> **Exercise directions**
Determine how many lines of the material below include "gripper", and reply with that number alone.

> **Supplied material**
----------------
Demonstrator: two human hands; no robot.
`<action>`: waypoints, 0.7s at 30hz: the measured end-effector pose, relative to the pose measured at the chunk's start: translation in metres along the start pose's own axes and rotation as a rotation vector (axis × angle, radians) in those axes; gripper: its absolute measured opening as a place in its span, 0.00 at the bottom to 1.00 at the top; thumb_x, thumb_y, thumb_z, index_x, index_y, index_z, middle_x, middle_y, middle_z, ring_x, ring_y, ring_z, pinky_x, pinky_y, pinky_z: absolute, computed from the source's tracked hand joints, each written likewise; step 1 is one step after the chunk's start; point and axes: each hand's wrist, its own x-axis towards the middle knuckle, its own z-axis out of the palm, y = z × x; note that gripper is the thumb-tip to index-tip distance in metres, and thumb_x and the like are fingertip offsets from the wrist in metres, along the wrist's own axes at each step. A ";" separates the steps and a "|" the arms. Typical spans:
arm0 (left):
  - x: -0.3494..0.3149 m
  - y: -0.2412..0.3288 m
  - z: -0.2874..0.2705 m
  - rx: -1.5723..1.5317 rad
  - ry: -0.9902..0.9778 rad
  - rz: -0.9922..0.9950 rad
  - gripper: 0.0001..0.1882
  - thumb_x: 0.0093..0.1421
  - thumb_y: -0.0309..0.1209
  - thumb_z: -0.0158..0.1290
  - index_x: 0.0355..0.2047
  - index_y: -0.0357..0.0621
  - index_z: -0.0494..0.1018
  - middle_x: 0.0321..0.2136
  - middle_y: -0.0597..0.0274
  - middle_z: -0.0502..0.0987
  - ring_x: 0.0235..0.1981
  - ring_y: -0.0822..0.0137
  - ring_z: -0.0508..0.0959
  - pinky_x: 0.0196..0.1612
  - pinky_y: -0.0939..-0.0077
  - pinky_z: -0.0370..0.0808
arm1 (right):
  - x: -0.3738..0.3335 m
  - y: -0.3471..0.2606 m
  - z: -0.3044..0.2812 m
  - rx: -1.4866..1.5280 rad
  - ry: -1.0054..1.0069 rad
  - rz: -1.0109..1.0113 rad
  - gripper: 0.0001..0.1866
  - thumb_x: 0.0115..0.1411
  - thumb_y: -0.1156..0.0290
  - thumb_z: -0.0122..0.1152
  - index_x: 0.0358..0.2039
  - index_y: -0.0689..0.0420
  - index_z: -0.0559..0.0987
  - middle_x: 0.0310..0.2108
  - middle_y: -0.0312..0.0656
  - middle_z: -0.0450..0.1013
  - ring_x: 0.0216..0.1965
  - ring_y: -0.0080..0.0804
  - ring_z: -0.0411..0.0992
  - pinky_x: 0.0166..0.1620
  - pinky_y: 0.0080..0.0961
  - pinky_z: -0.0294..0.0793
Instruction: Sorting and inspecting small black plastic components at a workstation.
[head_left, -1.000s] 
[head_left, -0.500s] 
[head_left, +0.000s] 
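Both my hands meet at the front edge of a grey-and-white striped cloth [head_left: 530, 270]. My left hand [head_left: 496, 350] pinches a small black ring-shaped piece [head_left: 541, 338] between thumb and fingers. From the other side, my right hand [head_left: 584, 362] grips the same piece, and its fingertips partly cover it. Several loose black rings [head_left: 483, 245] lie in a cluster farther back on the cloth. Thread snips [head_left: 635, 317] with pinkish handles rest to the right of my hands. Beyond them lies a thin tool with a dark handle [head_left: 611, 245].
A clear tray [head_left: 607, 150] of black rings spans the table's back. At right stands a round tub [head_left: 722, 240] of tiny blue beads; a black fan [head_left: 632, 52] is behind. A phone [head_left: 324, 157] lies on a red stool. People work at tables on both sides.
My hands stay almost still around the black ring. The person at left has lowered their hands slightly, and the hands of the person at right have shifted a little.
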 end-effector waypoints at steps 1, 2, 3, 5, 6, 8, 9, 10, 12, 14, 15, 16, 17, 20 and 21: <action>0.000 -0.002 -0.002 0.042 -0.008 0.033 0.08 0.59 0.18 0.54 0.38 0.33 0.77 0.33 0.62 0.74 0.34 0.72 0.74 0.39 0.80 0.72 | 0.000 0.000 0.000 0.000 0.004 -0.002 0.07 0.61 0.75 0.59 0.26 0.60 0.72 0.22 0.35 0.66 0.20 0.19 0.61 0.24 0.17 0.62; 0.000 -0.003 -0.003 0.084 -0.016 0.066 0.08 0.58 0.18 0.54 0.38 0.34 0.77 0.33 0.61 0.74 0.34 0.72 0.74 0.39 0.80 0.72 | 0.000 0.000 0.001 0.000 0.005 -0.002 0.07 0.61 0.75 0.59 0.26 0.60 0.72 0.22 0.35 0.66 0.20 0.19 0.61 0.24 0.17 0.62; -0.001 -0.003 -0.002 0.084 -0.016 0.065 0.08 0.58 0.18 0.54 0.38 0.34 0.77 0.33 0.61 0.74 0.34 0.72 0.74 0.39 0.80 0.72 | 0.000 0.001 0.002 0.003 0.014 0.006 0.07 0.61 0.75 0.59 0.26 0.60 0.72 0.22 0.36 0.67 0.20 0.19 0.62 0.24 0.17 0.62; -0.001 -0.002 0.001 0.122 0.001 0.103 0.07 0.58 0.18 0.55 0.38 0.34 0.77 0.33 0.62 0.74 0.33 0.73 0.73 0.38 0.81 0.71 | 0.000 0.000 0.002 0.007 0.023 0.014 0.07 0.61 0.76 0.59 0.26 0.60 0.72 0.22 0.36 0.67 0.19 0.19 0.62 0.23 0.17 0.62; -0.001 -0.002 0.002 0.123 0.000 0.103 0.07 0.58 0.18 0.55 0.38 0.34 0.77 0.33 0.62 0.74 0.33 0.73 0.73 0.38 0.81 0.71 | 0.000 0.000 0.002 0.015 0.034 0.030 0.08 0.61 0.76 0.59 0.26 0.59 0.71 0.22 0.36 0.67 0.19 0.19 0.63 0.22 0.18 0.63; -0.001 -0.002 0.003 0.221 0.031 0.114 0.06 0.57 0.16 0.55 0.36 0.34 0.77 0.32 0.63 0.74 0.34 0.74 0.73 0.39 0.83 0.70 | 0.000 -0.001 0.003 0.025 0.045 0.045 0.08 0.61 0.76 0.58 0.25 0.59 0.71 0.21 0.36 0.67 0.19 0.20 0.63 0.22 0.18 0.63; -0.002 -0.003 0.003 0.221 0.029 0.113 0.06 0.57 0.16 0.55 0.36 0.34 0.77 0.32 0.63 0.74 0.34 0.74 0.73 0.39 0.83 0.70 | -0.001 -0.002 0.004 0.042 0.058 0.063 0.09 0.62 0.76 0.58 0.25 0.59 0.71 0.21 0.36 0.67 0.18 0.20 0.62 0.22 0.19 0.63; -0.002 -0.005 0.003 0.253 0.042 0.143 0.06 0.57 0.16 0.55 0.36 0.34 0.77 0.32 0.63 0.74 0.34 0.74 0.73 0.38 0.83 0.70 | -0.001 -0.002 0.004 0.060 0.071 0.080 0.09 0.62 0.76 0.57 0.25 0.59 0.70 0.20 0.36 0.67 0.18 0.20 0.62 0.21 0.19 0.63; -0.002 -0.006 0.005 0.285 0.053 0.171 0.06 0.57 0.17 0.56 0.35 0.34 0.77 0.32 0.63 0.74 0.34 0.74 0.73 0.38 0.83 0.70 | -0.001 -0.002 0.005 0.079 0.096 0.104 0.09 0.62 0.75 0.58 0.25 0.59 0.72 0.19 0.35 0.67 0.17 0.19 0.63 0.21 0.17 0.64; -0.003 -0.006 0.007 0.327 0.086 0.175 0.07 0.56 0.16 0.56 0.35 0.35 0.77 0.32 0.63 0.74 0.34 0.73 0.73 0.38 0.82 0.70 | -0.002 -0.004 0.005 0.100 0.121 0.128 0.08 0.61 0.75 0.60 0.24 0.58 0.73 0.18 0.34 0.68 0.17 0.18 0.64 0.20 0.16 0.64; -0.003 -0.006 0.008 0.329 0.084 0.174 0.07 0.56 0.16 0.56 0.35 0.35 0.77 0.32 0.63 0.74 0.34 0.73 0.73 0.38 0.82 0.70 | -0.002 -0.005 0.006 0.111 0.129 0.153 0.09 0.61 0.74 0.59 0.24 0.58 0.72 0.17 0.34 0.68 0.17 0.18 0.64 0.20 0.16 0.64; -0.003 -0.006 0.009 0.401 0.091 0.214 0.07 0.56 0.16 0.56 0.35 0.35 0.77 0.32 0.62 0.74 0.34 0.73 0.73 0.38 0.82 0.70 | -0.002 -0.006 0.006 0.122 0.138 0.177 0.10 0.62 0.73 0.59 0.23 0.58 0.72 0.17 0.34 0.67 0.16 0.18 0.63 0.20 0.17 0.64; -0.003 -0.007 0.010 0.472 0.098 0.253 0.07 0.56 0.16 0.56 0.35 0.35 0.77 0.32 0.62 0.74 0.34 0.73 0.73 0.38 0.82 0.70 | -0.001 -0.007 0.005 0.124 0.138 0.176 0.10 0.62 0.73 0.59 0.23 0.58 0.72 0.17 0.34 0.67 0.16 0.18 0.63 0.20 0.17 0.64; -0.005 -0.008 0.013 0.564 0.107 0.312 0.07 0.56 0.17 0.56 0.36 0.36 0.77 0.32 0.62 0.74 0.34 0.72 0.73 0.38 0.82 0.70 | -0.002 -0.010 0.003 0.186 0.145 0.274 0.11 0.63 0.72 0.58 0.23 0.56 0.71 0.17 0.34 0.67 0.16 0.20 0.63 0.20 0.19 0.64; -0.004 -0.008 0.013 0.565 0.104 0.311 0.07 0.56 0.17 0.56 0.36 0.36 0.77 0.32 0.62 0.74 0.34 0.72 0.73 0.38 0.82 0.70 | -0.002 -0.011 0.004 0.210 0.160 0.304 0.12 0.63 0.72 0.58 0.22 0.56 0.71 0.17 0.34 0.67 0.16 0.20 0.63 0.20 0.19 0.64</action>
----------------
> **Exercise solution**
3